Read A Girl Called Dust Online

Authors: V.B. Marlowe

A Girl Called Dust (20 page)

BOOK: A Girl Called Dust
10.09Mb size Format: txt, pdf, ePub
ads

Morning came too quickly, and I awoke to a
plate filled with some kind of potato cakes. They weren’t the best-tasting
things I had ever had, but I was famished. I longed for olives and beef jerky.
Maybe a slice of Mom’s pot roast.

Hollis came in about an hour after
breakfast.

“What’s the most important thing I need to
know?” I asked as soon as he stepped into the room. I couldn’t take any more of
the suspense. What I didn’t know was going to hurt me.

Hollis leaned against the door, watching
me. “You made a mess last night. I watched on the camera.”

“Excuse me?”

“Wes and Cadence came in earlier to clean
up after you before Father saw. If he thinks you can’t be controlled, he might
put you in the hole. He has to look out for everyone’s safety. Anyway, you were
crawling around the room, knocking things over, sending stuff every which way.
Barking and howling and kicking up all sorts of ruckus.”

I wasn’t surprised to hear this, but I was
embarrassed that they had witnessed it. “I’ll have to thank Wes and Cadence
when I see them.”

“Anyway,” Hollis said as I joined him at
the metal table with the monitors. “The most important thing you need to know
about is the Gemini Curse.”

“What’s that?”

“It’s a curse that hasn’t been implemented
for the past fifty years, but it’s come back because of the murders. It only
effects those of us who aren’t fully transformed, you know, under eighteen.
Everyone has a Gemini. Your Gemini is a Giver born the same exact time as you.
They’re your complete opposite. Your mortal enemy. As you get stronger, they
get weaker and vice versa. There’s no telling which way it will go. It’s like a
tug-of-war with fate. It picks one of you to win and that’s it. If your Gemini
grows stronger and starts to drain your strength, there’s only one thing you
can do about it. If you want freedom from this, freedom from changing and the
possibility of living in the sixth tunnel, you have to find your Gemini and
kill them.”

“What?”

“You have to kill your Gemini. You’ll know
them when you see them. Your hair will stand on end. Your skin will crawl. You
will get the taste of blood in your mouth. It’s an indescribable feeling.
You’ll just know.”

Hollis studied a monitor showing footage of
the woods. He jotted something down on a notepad. “The curse was first
implemented to help keep balance. To keep our population down. When you think
about it, with the curse, half of all creatures die, whether Giver or Taker.
But a long time before we were even born, a truce was called and the Curse was
broken. No one had to die, and no one was fighting to kill their Gemini.
However, that truce has been put in danger because of the Wendigo.”

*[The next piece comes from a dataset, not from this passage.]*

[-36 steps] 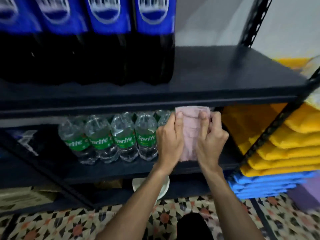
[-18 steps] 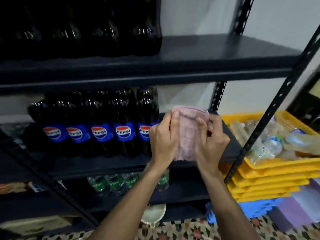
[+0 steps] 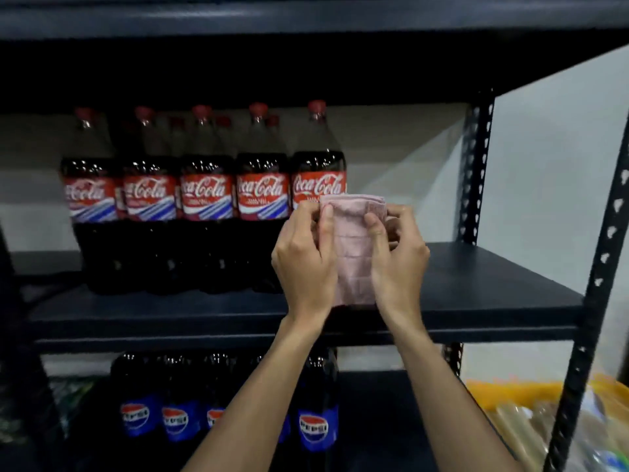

I didn’t want to believe Hollis because I
could never kill anyone. “I can’t kill someone. Not even if I had too. It’s
just not in me.”

Hollis sighed, looking me dead in the
eyes. “You better get it in you. Keeping the Wendigo part of you controlled is
going to require strength. You’ll get that strength from your Gemini. Or you
can sit around and wait for your Gemini to kill you first. That’s always an
option.”

“Okay, this is a huge deal. Fletcher would
have mentioned something like that to me. He didn’t.”

Hollis snickered. “Fletcher Whitelock? In
case you haven’t noticed, Whitelock is an idiot. He doesn’t know if he’s coming
or going.”

“Don’t talk about my friend like that.”

Hollis narrowed his eyes at me. “You think
he’s your friend?” Then he stared harder.

“What?” I demanded.

“You love him. Don’t bother lying to me. I
know. You two are always together. I see how you look at him.”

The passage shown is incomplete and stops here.